I also propose "on ne fait pas d'un âne un cheval de course" (you can't make a racehorse out of a donkey). It means, whatever you do, things remain the same, you can't change someone.


----------



## Jim69

Agnès E. said:
			
		

> Merci, Benjy. Je n'avais donc pas bien compris le sens de l'expression.
> 
> Jim69 donne un bon équivalent, qui appartient au registre très familier, voire grossier.


 
Je pense que "on ne fait pas d'un âne un cheval de course" est encore plus proche, en étant moins grossier.

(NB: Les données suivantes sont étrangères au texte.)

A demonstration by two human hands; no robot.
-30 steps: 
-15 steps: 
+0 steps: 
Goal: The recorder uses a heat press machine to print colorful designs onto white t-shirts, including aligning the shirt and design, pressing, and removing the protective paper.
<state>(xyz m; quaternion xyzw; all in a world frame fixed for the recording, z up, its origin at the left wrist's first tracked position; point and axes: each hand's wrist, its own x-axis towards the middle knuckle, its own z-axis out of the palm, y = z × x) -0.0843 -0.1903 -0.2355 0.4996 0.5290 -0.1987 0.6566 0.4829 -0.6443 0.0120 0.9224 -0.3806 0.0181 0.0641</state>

J'avais choisi la formule grossière pour "coller" au "turd" dans l'expression d'origine.


----------



## badgrammar

And I was thinking of expressions that have more to do with the idea of "Cache-misère", as in "Ils ont refait la peinture pour cacher la misère", or maybe "dorer la pillule"...

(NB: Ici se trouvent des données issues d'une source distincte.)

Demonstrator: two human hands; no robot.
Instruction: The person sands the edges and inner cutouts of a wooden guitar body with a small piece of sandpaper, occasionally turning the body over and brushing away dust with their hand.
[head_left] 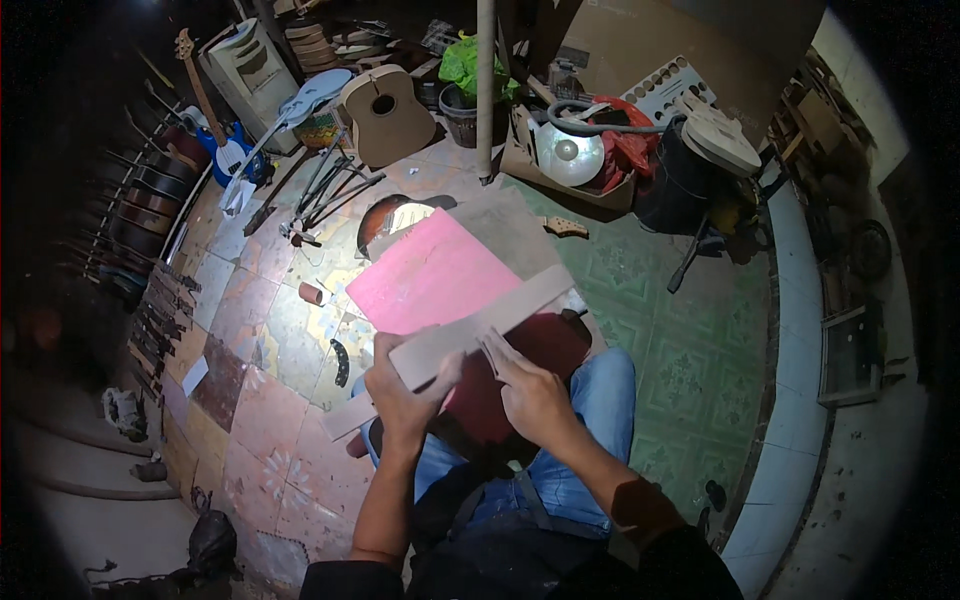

The English expression is really about making something seem better than it is, and I know there's a good French idiom for that, but I haven't seen it here yet.  I suspect that when someone comes up with it we'll all go "Ah, mais bien sür..."


----------



## ninoupticha

on ne fait pas d'un âne un cheval de course me semble l'expression la plus appropriée


----------



## edwingill

definition of polish a turd here:
http://www.urbandictionary.com/define.php?term=polish+a+turd


----------



## Jim69

"Polish the turd all you want- that movie still sucks."
"_*Tu as beau le tourner dans tous les sens*_ - ce film reste une daube"


----------



## emma42

Also:*

You can take the woman/man out of [insert placename of your choice], but you can't take the [insert placename] out of the woman/man.*

There are numerous variations on this theme; an example:

*You can take the girl out of the gutter, but you can't take the gutter out of the girl.*

[A warm "Hello me duck" to my fellow Nottinghamian, Graham].


----------



## Half-breed13

I would say "on ne peut polir une crotte" fits perfectly, keeps the same (comical) meaning and keeps that smile going too! It seems it's one of those expressions that is supposed to be very visual...i bet it works lilterally in most languages.

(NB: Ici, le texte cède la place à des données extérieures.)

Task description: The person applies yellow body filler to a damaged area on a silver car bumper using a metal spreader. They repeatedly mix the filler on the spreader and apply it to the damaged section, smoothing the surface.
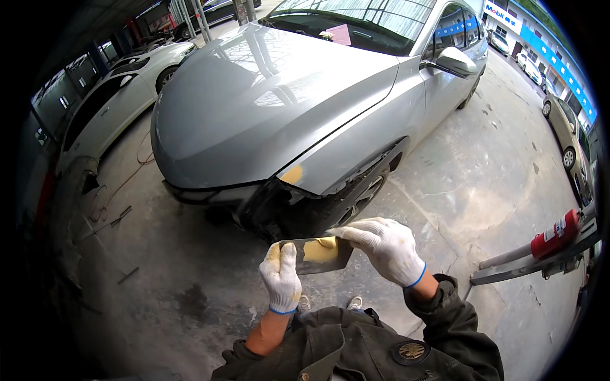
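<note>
- Grey plate (310,268) bearing yellow paste (319,250) — it is up in front of the silver car (254,120).
- Left hand (281,279) pinches its left edge, thumb on top.
- Right hand (386,251) bends at its right end — whether pinching, one cannot tell.

White knit gloves (389,244) on the left hand (280,279) and right hand (383,252), blue trim (417,275) round the wrists, yellowish smudges (273,255) on the left one. Dark olive jacket (356,340), kinda baggy sleeves (454,320), round dark patch (410,352) with gold emblem on the right front. Light-coloured shoes (354,303) too.
</note>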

Can I just say that although you can't polish a turd...you can roll it in glitter...


----------



## Big Roly

I've heard the _dicto_n "Une merde bien lavée est toujours propre."


----------



## Micia93

It would be the right opposite, then, meaning here that you improve this turd by washing it.


----------



## Big Roly

I'm sure it was meant sarcastically.


----------



## noir_ecaille

On ne change pas le plomb en or. Tout simplement


----------



## Kelly B

Ça fait bien plus classe, et on cherche souvent à garder le même registre, mais en fait l'idée en est tout à fait pareille.


----------



## ain'ttranslationfun?

Hi, I'd say the expression is like "It's like putting lipstick on a pig.", or (this is my own invention!) "...like pouring lipstick on a skunk.": No matter how you try to disguise something, its true nature will reveal itself." It has nothing to do with improvement, only with futile attempts at spin doctoring. The meaning seems closer to "_La caque sent toujours le hareng._", which may in another context mean 'one cannot disguise one's origins/true nature'.


----------



## petit1

un âne ne fera jamais un cheval de course


----------



## Micia93

_It has nothing to do with improvement_

In a sense, yes. Or let's say it has do with *non*-improvement : you can't improve (make it beautiful) something ugly. All the examples given above prove that


----------



## noir_ecaille

petit1 said:


> un âne ne fera jamais un cheval de course


Moins fort que "on ne change pas le plomb en or". On peut faire courir un âne mais guère reluir le plomb.


----------



## petit1

une crotte passée au cirage n'en reste pas moins une crotte


----------



## noir_ecaille

Bhin en Français, on ne parle pas de polir une crotte. Tout comme on ne met pas du lait dans son sucre.

Question de traduction.

Surtout en prenant en compte cela :


Micia93 said:


> _It has nothing to do with improvement_



Puis on n'est pas là pour réécrire le Français mais pour trouver la traduction d'une expression courante.


----------



## petit1

de la merde en barre


----------



## CarlosRapido

Il y a bien d'autres expressions françaises pour exprimer cette idée;

• on ne fait pas d'une buse un épervier,
• on ne tire pas de farine d'un sac de son
• on ne peut changer l'eau en vin ... la seule limite étant l'imagination de l'auteur


----------